(Records drawn from a dataset)
-*-
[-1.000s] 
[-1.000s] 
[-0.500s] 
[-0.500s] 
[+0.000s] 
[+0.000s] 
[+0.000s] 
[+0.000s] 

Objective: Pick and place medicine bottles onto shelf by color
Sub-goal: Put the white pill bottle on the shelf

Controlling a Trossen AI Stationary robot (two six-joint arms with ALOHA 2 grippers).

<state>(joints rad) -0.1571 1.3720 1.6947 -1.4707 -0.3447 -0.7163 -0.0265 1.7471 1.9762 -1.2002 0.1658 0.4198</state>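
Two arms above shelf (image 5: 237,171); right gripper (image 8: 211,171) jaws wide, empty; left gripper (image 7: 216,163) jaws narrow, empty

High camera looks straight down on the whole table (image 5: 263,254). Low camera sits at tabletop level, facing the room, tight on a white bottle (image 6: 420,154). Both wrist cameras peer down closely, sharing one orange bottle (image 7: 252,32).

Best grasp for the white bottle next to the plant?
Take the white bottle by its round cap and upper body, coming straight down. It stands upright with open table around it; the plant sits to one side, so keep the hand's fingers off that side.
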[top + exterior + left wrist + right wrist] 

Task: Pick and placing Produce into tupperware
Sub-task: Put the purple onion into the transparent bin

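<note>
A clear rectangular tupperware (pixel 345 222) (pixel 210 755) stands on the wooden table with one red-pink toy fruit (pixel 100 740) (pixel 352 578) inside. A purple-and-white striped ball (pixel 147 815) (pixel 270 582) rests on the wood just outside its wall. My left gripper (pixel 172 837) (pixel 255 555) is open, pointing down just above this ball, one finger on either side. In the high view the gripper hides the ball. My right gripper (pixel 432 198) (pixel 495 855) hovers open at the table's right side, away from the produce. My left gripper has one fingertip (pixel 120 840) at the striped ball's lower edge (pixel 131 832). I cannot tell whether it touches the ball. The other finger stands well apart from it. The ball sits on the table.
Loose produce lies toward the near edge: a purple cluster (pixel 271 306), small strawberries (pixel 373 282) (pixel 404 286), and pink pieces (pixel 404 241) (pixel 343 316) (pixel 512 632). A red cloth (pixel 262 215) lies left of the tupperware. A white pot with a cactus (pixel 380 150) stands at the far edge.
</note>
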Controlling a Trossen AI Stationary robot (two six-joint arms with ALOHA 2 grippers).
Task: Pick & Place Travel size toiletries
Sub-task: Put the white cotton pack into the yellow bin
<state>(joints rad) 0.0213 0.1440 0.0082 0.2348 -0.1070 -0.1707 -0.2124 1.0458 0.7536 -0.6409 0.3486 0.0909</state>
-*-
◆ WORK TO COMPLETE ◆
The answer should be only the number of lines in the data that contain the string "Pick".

◆ RESPONSE ◆
3